To control the sensor, a Python script will make a socket connection to the IP address and port number of the sensor.  This all works when there is one Python script that makes the connection, sends commands, and the closes the connection at the end.

My question is how to handle this in the context of robot instructions inside RoboDK.  From a RDK point of view I have the structure shown below:

   

There is an initialize script that creates the socket connection and sets parameters in the sensor.  Then a script that tells the sensor to take a measurement - called after each robot movement.

Here is the question - as soon as the initialize script ends the socket connection is destroyed.  So every time the robot moves and needs to take a measurement a script has to establish a new connection.  Of course, that is also destroyed after that script ends.  How can I accomplish a procedure like this (move - measure - move) and keep the socket connection alive?

Thanks for your help.
#2
To maintain the connection with your device you could trigger one script which will always be running in the background and will check for certain parameters to be activated/deactivated to consume certain flags. Another option is to have inter-process communication between different scripts with a shared memory buffer to communicate between them.

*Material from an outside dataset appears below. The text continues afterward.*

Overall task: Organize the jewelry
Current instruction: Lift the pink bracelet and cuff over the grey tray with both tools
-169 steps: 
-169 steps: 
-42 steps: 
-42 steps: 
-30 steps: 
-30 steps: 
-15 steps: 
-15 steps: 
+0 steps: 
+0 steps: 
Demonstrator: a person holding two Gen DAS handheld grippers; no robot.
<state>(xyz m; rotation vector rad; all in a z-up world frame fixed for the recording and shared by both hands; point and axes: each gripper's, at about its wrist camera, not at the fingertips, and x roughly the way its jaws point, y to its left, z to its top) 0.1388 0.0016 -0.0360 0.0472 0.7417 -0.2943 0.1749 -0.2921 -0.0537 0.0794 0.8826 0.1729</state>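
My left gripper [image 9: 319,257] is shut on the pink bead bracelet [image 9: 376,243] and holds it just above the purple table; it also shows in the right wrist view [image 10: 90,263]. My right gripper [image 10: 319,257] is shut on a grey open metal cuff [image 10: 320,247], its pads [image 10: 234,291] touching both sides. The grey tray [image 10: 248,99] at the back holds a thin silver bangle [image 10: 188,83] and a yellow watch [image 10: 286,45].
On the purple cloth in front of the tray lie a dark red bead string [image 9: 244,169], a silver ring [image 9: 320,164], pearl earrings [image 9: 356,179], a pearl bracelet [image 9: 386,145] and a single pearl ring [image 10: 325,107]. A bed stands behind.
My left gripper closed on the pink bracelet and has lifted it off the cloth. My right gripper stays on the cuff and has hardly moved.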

I attached 2 scripts that show this shared memory buffer integration as an example. This is part of an add-in we'll release to add sound effects to station and VR stations.

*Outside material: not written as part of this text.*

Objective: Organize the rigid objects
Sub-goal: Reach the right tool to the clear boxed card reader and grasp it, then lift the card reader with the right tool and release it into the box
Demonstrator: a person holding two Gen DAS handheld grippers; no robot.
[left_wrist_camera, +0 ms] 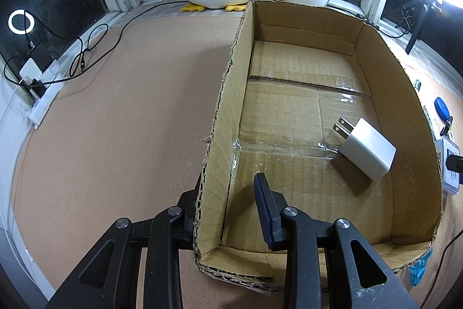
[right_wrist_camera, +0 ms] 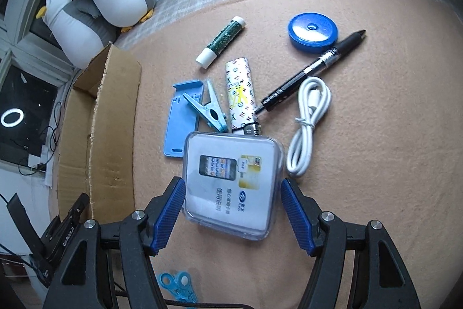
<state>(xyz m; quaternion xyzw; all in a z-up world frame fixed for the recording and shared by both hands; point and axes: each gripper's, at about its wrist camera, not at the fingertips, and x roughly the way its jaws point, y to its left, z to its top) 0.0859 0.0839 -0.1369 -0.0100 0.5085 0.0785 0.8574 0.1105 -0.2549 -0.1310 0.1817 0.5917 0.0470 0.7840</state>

On the other hand, I don't see a problem connecting to the device and disconnecting every time. For some devices this is a very fast operation.


Attached Files
.zip   sound_emitter.zip (Size: 2.57 KB / Downloads: 12)
#3
Thank you Albert.

I have never used ShareableLists before but it seems like a good solution. I'll try this approach.

The next step is to understand how Add-ins work. I wish there were more YouTube videos talking about the Python API.

Thank you for the examples - these are invaluable.
#4
Thank you for your feedback.

We recently added this quick step by step guide to create an basic app/add-in from scratch:
https://robodk.com/doc/en/Add-ins.html#CreateApp

We'll try to keep improving the information we provide to create addins.